Fed muss Glaubwürdigkeit zurückgewinnen
Auch auf dem Kurznachrichtendienst Twitter äußerte Mohamed El-Erian heftige Kritik an der Fed. "Eine unabhängige Federal Reserve ist entscheidend für das Wohlergehen der US-Wirtschaft. Allerdings wird es schwieriger, eine solche Unabhängigkeit zu rechtfertigen, wenn vier große operative Fehler (Analyse, Prognose, Maßnahmen und Kommunikation) mit einem Mangel an Rechenschaftspflicht einhergehen", schrieb er in einem Tweet.
An independent #FederalReserve is critical to the well-being of the US #economy. Having said that, it is getting harder to justify such independence when four big operational errors (of analysis, forecasts, actions and communication) are accompanied by a lack of accountability.
- Mohamed A. El-Erian (@elerianm) October 17, 2022
Die Aufgabe der Fed sei es daher aktuell nicht nur, den Schaden zu beheben, den das zu lange Zögern verursacht habe, und die Inflation unter Kontrolle zu bringen, sondern auch ihren Ruf und ihre Glaubwürdigkeit wieder herzustellen.

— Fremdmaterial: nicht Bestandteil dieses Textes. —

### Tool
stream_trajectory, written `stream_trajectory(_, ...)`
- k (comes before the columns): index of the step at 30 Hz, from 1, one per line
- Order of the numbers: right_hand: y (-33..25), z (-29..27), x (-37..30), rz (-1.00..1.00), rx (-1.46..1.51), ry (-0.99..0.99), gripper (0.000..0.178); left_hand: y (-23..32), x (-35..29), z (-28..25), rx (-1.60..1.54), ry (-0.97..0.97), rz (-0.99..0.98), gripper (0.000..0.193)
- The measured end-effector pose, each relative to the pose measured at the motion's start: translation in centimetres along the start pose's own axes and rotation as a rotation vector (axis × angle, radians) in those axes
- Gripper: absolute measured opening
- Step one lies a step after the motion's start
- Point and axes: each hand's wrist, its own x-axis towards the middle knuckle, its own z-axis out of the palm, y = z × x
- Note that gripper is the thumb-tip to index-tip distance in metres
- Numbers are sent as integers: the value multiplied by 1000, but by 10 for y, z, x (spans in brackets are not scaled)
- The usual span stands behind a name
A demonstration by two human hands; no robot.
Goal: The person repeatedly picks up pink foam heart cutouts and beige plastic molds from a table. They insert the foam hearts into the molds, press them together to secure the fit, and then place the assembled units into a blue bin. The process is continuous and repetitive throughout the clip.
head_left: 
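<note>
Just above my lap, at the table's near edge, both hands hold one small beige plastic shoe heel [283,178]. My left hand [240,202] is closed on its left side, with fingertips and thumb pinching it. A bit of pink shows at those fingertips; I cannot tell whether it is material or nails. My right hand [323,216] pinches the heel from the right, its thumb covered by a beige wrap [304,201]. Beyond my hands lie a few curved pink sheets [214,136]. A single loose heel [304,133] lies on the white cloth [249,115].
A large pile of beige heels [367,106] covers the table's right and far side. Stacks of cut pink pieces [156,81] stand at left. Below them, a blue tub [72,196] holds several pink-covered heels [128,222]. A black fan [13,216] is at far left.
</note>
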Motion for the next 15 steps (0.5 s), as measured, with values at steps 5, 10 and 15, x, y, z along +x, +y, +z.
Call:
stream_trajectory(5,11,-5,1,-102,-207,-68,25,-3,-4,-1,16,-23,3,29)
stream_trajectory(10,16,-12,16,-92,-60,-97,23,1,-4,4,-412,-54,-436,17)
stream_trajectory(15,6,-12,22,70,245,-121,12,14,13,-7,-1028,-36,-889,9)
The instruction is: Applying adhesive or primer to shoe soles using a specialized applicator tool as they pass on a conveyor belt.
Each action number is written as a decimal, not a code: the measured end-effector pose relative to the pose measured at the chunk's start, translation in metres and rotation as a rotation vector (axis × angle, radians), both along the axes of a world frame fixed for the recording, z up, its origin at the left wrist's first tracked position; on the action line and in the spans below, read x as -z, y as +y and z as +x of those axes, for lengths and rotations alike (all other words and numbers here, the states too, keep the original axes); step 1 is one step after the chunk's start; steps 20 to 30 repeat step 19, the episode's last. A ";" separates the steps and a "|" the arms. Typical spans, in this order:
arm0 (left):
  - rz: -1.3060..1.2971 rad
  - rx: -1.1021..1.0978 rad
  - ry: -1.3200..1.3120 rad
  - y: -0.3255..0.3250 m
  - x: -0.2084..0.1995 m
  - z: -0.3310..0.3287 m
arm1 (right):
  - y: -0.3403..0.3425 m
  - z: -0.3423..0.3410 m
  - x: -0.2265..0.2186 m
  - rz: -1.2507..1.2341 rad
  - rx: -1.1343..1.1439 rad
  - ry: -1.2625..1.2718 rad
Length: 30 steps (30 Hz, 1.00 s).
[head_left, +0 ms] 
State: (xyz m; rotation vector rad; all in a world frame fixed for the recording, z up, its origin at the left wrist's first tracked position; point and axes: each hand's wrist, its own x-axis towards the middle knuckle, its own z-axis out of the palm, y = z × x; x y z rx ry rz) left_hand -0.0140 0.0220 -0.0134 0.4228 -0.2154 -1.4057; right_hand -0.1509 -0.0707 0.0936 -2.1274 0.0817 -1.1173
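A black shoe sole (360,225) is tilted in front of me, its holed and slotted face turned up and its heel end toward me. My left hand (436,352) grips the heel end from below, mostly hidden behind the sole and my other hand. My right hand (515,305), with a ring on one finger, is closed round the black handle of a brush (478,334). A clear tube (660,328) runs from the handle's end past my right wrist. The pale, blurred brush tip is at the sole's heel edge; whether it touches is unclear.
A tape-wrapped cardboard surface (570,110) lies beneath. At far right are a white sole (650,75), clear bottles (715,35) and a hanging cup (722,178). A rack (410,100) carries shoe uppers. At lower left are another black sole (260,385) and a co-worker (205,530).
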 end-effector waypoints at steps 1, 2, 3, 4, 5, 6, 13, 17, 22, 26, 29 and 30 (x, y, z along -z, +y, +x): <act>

Jeremy Siegel wirft Fed "armselige Geldpolitik" vor
Neben El-Erian sparte auch Wharton-Professor Jeremy Siegel in letzter Zeit nicht mit Kritik an der US-Notenbank. Auch er monierte, dass die Fed viel früher mit der Straffung hätte beginnen müsse und nun - bei dem Versuch dieses Versäumnis auszubügeln - viel zu hart auf die Bremse trete. "Die letzten zwei Jahre [sind] einer der größten politischen Fehler in der 110-jährigen Geschichte der Fed, indem sie so locker geblieben sind, als alles boomte", sagte Siegel bereits Ende September gegenüber "CNBC".
Wenn die Fed nun noch so straff bleibe, wie sie es sage, und die Zinsen bis Anfang 2023 weiter anhebe, seien die Rezessionsrisiken extrem hoch, so der Experte weiter. Denn damit würden die Währungshüter erneut den gleichen Fehler machen wie vor einem Jahr, nur auf der anderen Seite. "Sie waren 2020 und 2021 viel zu locker, und jetzt: 'Wir werden wirklich harte Jungs sein, bis wir die Wirtschaft zerschmettern'", kritisierte Siegel im "CNBC"-Interview. Das "armselige Geldpolitik" zu nennen, sei seiner Meinung nach noch untertrieben.